BRIEF: Transcribe the listing below exactly, without pictures.
________________
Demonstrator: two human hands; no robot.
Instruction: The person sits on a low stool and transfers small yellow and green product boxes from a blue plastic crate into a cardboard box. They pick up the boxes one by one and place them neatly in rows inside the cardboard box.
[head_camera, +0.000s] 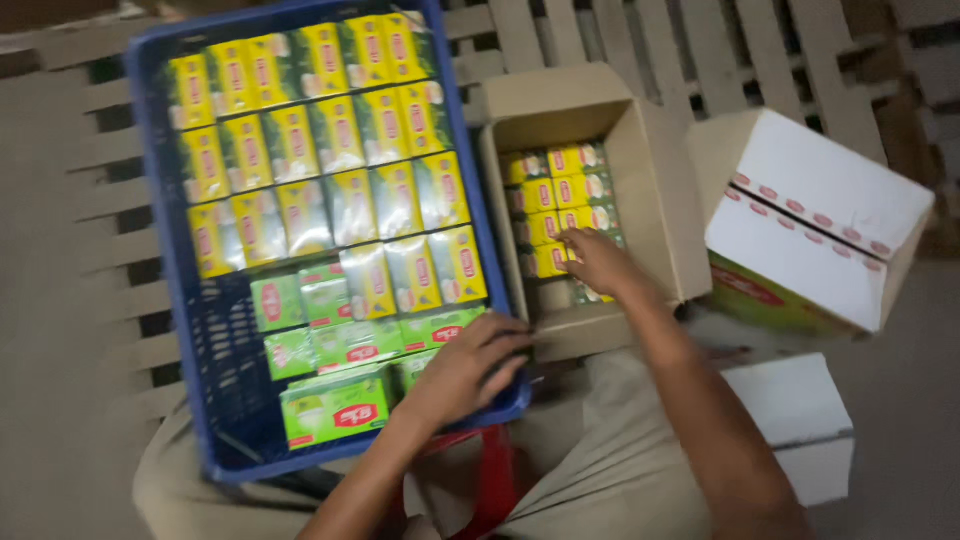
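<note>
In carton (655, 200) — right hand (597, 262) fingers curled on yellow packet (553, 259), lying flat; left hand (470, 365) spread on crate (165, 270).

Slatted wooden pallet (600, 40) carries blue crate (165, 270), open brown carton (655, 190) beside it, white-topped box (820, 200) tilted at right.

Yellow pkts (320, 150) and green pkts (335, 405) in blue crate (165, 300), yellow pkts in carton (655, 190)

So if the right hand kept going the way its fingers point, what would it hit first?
The right hand points left into the open cardboard box, so it would probably meet the yellow packets packed there first; depth is unclear.
</note>
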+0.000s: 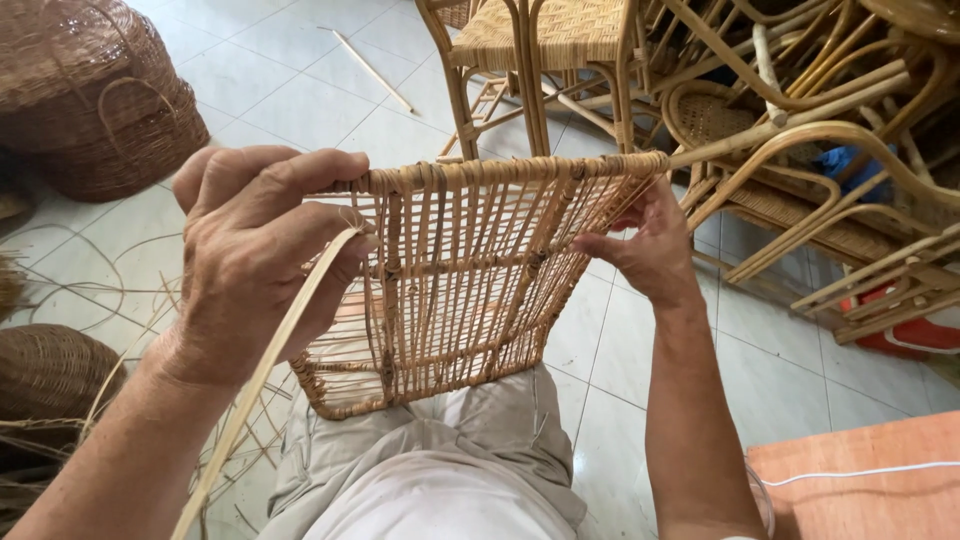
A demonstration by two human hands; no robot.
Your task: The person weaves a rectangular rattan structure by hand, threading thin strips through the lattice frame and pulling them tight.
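The left hand (pixel 255 260) curls over the top left corner of a woven cane panel (pixel 470 280), fingers folded tight on the rim and pinching a long flat cane strip (pixel 262 380) that runs down past the wrist. The right hand (pixel 645 245) grips the panel's right edge — thumb in front, fingers behind, forearm rising straight from below. The panel stands tilted on the person's lap, above a tiled floor (pixel 300 100). Cane chairs (pixel 800 120) are stacked at the right, woven baskets (pixel 90 95) at the left.
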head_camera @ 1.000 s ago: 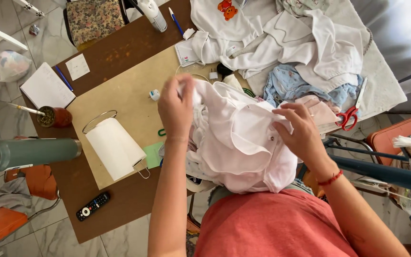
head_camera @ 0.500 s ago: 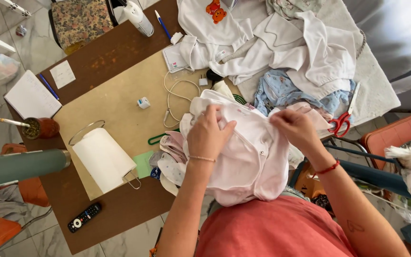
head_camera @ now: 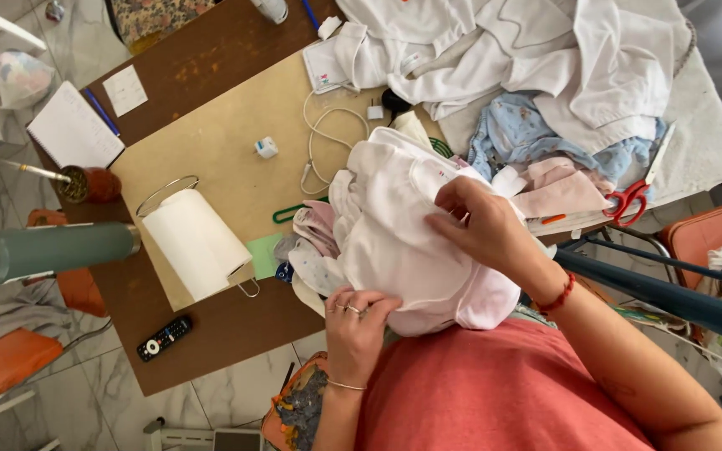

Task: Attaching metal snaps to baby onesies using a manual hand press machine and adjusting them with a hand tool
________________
SOLUTION:
Demonstrator: two human hands; no robot.
Instruction: The person sits on a low stool and transfers small yellow and green product boxes from a blue plastic crate into a cardboard box. They pick up the boxes one by one and place them neatly in rows inside the cardboard box.
[head_camera, +0.000s] 
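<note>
In carton (655, 200) — right hand (597, 262) fingers curled on yellow packet (553, 259), lying flat; left hand (470, 365) spread on crate (165, 270).

Slatted wooden pallet (600, 40) carries blue crate (165, 270), open brown carton (655, 190) beside it, white-topped box (820, 200) tilted at right.

Yellow pkts (320, 150) and green pkts (335, 405) in blue crate (165, 300), yellow pkts in carton (655, 190)

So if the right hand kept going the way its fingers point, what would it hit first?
The right hand points left into the open cardboard box, so it would probably meet the yellow packets packed there first; depth is unclear.
</note>
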+0.000s: 
A demonstration by two human hands; no robot.
Your task: The person weaves a rectangular rattan structure by hand, threading thin strips through the lattice frame and pulling them tight.
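The left hand (pixel 255 260) curls over the top left corner of a woven cane panel (pixel 470 280), fingers folded tight on the rim and pinching a long flat cane strip (pixel 262 380) that runs down past the wrist. The right hand (pixel 645 245) grips the panel's right edge — thumb in front, fingers behind, forearm rising straight from below. The panel stands tilted on the person's lap, above a tiled floor (pixel 300 100). Cane chairs (pixel 800 120) are stacked at the right, woven baskets (pixel 90 95) at the left.
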head_camera @ 1.000 s ago: 
head_camera @ 0.500 s ago: 
head_camera @ now: 

Task: Attaching metal snaps to baby onesies using a manual hand press machine and adjusting them with a hand tool

The complete answer has now been given.